The MBTA – a criminal statute enacted in 1918 – makes it illegal for any person to “pursue, hunt, take, capture, kill, attempt to take, capture or kill, possess, offer for sale, sell, offer to purchase, purchase, … ship, … transport, … carry, … receive … at any time, or in any manner, any migratory bird, … or any part, nest, or egg of any such bird.”  16 U.S.C. § 703.  The statute protects over 1,000 bird species, including approximately 90 percent of all birds occurring in North America, and many common species. For many years, the U.S. Fish and Wildlife Service (USFWS), the agency within DOI which is responsible for enforcing the MBTA, had taken the position that this provision applies to takes incidental to an otherwise lawful activity, and not just to purposeful takes (as by a hunter).  This is the short-lived position expressed by the Solicitor’s Office early last year, before its opinion was withdrawn by the new administration.
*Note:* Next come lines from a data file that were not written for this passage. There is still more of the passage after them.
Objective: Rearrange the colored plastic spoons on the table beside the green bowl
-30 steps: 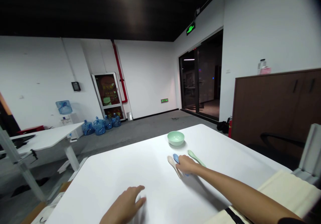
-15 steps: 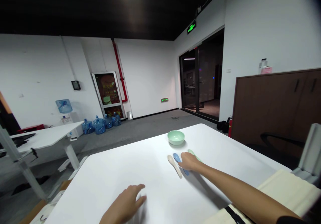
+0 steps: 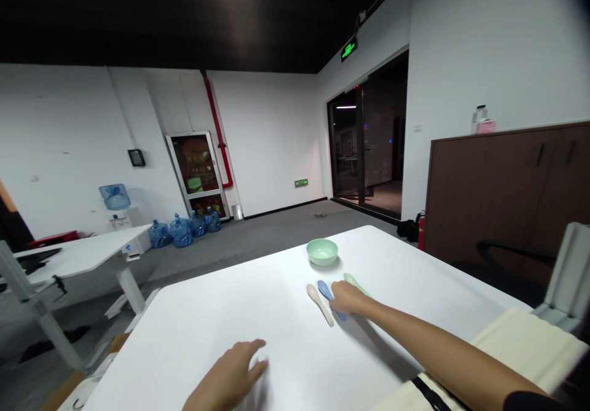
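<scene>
My right hand (image 3: 349,298) reaches across the white table (image 3: 193,319), its fingers closed around the middle of a blue spoon (image 3: 324,289). The spoon's bowl end and handle tip show on either side of the fingers. Just left of it lies a beige spoon (image 3: 319,303), roughly parallel. A light green spoon (image 3: 356,282) lies to the right, partly hidden by my right hand and forearm. Beyond the spoons stands a green bowl (image 3: 322,253). Near the front of the table, my left hand (image 3: 233,369) is open, thumb and fingers apart, holding nothing.
Cream-coloured fabric (image 3: 520,343) with a black strap lies at the table's right front. A second white table (image 3: 92,248) stands at left, with blue water bottles (image 3: 180,231) on the floor behind. At right are a brown cabinet (image 3: 493,196) and a chair (image 3: 502,254).
The camera view has shifted very slightly. My right hand stays at the blue spoon, and my left hand, the bowl and the other spoons keep their places.
</scene>
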Available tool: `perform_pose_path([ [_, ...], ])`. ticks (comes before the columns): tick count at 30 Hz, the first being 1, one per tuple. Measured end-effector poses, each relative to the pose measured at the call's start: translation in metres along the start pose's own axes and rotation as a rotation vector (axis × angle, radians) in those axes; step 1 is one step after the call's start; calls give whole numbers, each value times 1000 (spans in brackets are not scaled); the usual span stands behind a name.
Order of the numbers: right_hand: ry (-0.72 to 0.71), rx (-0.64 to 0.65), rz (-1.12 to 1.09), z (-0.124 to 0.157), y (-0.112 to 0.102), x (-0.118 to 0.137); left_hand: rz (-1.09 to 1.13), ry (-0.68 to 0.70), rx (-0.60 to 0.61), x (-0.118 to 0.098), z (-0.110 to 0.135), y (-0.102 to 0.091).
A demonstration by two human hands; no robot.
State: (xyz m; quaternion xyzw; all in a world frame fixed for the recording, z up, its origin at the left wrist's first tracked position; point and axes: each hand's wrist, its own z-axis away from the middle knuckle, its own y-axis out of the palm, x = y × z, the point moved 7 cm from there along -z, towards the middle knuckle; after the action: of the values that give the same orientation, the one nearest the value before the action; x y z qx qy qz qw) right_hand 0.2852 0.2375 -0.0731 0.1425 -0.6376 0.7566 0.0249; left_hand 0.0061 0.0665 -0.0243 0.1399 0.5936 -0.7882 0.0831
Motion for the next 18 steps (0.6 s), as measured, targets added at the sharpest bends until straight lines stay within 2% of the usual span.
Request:
perform_pose_path([
  [18, 14, 21, 12, 5, -3, 3, -6, -4, 2, 0, 0, -1],
])
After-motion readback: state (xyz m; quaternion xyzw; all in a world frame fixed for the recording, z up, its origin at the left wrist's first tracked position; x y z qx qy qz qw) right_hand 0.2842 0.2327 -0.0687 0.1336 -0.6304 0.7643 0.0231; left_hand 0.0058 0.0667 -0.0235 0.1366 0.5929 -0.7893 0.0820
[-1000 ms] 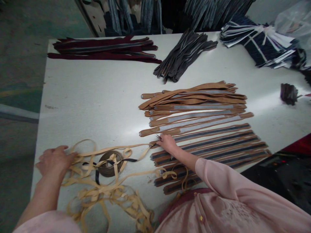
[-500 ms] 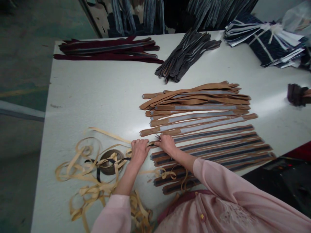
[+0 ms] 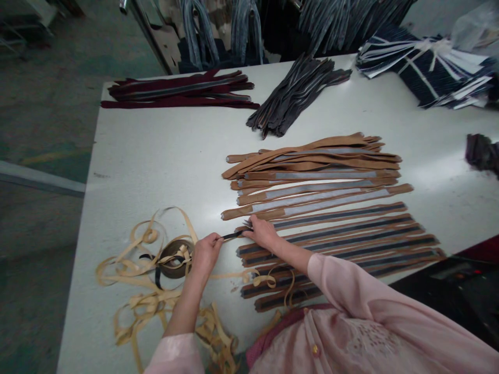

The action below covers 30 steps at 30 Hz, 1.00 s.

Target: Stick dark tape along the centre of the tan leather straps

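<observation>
My left hand [image 3: 206, 253] pinches a narrow black tape [image 3: 232, 235] that is stretched across to my right hand. My right hand [image 3: 262, 232] is closed, with the pointed metal blades of small scissors [image 3: 248, 224] sticking out past its fingers. Those fingers also press at the left end of a brown fabric strip [image 3: 296, 220] with a dark band along it. More brown strips with dark bands [image 3: 331, 244] lie side by side below and right of this hand. Left of my left hand, a tape roll [image 3: 166, 267] sits among loose curls of cream backing tape [image 3: 136, 280].
Brown strips with grey bands [image 3: 315, 161] lie beyond my hands on the white table [image 3: 156, 156]. Maroon strips [image 3: 175, 93], a dark grey bundle [image 3: 296, 98] and tied navy fabric pieces [image 3: 424, 78] line the far side. A black machine [image 3: 456, 296] stands at the right.
My left hand has moved left and slightly down, so more black tape shows between my hands. My right hand stays near the strip's end. The whole view has shifted slightly.
</observation>
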Motion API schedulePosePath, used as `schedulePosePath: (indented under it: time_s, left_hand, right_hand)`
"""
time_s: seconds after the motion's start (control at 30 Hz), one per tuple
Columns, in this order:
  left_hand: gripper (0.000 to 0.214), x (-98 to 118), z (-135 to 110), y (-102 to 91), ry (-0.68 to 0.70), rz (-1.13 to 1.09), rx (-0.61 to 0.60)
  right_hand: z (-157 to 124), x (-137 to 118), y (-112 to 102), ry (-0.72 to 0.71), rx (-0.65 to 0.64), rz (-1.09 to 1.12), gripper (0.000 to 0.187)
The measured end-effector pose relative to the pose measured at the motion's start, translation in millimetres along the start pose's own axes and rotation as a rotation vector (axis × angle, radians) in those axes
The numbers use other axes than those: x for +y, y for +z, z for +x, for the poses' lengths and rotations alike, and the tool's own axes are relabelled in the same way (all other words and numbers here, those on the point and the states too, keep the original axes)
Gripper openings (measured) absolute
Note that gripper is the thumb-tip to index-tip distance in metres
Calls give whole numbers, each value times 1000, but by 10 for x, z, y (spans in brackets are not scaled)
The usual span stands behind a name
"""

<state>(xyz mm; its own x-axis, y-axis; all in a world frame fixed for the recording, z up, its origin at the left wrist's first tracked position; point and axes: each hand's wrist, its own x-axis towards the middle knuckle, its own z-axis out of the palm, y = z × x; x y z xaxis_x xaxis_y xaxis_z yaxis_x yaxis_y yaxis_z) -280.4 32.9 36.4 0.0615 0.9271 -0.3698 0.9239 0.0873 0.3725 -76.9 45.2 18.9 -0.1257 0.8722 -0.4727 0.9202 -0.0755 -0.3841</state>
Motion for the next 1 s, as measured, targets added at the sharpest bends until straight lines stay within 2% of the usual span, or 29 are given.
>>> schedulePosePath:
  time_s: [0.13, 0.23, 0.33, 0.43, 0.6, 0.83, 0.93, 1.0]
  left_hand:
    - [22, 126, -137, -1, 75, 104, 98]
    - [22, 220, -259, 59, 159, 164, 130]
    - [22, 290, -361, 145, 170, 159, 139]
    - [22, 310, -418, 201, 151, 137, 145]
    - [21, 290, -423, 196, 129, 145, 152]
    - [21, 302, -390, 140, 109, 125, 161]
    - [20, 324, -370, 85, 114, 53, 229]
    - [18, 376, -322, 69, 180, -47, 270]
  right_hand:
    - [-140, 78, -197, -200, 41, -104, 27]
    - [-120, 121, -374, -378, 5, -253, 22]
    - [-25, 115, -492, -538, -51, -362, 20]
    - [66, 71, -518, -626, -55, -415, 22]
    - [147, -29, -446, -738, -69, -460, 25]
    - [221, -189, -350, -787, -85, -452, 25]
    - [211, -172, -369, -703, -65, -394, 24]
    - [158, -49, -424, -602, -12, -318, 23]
Consistent with the holdings of the U.S. Courts of Appeal for the Fifth and Eighth Circuits, the new opinion from the Office of the Solicitor concludes that the MBTA take prohibition applies only to “direct and affirmative purposeful actions that reduce migratory birds, their eggs, or their nests, by killing or capturing, to human control,” and does not apply to a take that is incidental to an otherwise lawful action that results -- even directly and foreseeably -- in the death of a protected bird.  The lengthy opinion reviews the historical circumstances and treaty negotiations leading to the enactment of the MBTA, the legislative history associated with its initial enactment and subsequent amendments, and the various court decisions interpreting the text.  In reaching the conclusion that the statute does not prohibit incidental take, the new opinion distinguishes between mens rea and actus rea, pointing out that even though a violation of the take prohibition requires only general intent (the principal basis for the conclusion reached in the prior opinion), the prohibition applies to only certain kinds of actions (i.e., those akin to hunting).

The practical effect of this new opinion is that, at least for the duration of  the present administration, the USFWS is not likely to be pursuing any MBTA enforcement actions for incidental take of protected birds.  At the same time, although not addressed by the opinion, the USFWS presumably will not be moving forward on a contemplated proposal for authorizing incidental take under the MBTA.  Because the MBTA, unlike many other environmental laws, does not provide for citizen enforcement, environmental groups will not be able to sue in place of USFWS enforcement actions (although they have attempted, so far without much success, to assert MBTA claims against federal permitting agencies through actions under the Administrative Procedure Act).  Persons undertaking any of the numerous lawful activities that inevitably result in incidental take of birds covered by the MBTA, such as the operation of a wind energy facility, thus can breathe a little easier.  However, they must still avoid taking species listed as threatened or endangered under the Endangered Species Act, and eagles, which are protected under the Bald and Golden Eagle Protection Act, except as authorized by a take permit.  Not surprisingly, a number of industry groups, including the Independent Petroleum Association of America and the National Ocean Industries Association, have praised the new opinion (although there has been no official comment yet from the American Wind Energy Association).

As the competing DOI legal interpretations demonstrate, the interpretation of the MBTA’s take prohibition is subject to change again under a future administration.  Thus, a legislative fix, such as that included in an energy bill recently reported out of the House Committee on Natural Resources, is the only long-term solution to the uncertainty that has surrounded this issue for many years.